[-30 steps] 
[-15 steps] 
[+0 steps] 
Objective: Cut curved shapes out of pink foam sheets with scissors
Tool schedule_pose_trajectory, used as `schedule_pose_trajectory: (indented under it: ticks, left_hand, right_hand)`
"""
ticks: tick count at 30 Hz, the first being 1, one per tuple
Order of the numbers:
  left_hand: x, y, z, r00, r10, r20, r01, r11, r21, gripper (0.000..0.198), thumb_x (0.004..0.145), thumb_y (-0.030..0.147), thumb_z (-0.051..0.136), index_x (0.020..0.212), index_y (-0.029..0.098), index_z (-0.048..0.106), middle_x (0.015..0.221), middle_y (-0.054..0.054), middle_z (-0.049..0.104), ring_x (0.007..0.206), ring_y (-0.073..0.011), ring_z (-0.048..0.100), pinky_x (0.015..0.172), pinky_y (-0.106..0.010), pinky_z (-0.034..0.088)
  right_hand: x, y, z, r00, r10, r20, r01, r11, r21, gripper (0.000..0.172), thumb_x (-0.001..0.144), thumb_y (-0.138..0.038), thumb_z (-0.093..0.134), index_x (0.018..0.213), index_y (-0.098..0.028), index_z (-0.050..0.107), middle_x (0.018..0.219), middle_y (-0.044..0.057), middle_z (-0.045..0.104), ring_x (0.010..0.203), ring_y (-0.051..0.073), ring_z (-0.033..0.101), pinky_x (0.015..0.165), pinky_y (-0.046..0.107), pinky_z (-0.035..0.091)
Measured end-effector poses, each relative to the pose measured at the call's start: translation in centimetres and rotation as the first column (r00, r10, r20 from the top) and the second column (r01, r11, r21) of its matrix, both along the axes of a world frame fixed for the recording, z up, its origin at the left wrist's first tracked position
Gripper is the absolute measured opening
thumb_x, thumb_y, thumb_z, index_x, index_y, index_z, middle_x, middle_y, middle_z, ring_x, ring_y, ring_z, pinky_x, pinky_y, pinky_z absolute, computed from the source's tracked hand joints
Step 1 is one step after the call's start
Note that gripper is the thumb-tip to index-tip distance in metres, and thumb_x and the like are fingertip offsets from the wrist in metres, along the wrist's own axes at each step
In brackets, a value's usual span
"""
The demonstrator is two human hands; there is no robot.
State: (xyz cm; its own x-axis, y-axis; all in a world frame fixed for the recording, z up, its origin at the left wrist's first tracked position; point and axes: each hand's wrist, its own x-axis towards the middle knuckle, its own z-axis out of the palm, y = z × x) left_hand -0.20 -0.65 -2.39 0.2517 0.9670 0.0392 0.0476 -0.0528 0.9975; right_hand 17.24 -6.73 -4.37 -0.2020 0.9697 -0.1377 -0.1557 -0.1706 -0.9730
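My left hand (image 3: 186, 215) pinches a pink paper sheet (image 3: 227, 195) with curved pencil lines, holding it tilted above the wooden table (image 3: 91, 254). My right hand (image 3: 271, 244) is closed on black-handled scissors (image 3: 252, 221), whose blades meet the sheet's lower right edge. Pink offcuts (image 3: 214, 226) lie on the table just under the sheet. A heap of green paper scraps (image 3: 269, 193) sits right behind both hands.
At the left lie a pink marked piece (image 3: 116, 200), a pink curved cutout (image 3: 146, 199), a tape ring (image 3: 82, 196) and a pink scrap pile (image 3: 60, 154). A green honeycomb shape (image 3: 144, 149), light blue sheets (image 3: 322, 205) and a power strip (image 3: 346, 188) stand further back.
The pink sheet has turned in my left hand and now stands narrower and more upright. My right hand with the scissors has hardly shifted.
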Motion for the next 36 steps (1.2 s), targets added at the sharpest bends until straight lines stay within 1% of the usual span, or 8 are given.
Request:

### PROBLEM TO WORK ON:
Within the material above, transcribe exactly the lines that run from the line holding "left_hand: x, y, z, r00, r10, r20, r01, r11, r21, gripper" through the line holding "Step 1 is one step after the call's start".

### SOLUTION:
  left_hand: x, y, z, r00, r10, r20, r01, r11, r21, gripper (0.000..0.198), thumb_x (0.004..0.145), thumb_y (-0.030..0.147), thumb_z (-0.051..0.136), index_x (0.020..0.212), index_y (-0.029..0.098), index_z (-0.048..0.106), middle_x (0.015..0.221), middle_y (-0.054..0.054), middle_z (-0.049..0.104), ring_x (0.007..0.206), ring_y (-0.073..0.011), ring_z (-0.048..0.100), pinky_x (0.015..0.172), pinky_y (-0.106..0.010), pinky_z (-0.034..0.088)
  right_hand: x, y, z, r00, r10, r20, r01, r11, r21, gripper (0.000..0.172), thumb_x (-0.001..0.144), thumb_y (-0.138..0.038), thumb_z (-0.093..0.134), index_x (0.018..0.213), index_y (-0.098..0.028), index_z (-0.050..0.107), middle_x (0.018..0.219), middle_y (-0.044..0.057), middle_z (-0.045..0.104), ring_x (0.010..0.203), ring_y (-0.051..0.073), ring_z (-0.033..0.101), pinky_x (0.015..0.165), pinky_y (-0.046..0.107), pinky_z (-0.035..0.091)
Measured end-effector poses, each relative to the pose measured at the call's start: translation in centimetres and rotation as the first column (r00, r10, r20 from the top) and the second column (r01, r11, r21) of its matrix, both along the axes of a world frame fixed for the recording, z up, its origin at the left wrist's first tracked position
Gripper is the absolute measured opening
thumb_x, thumb_y, thumb_z, index_x, index_y, index_z, middle_x, middle_y, middle_z, ring_x, ring_y, ring_z, pinky_x, pinky_y, pinky_z absolute, computed from the source's tracked hand joints
Step 1 is one step after the call's start

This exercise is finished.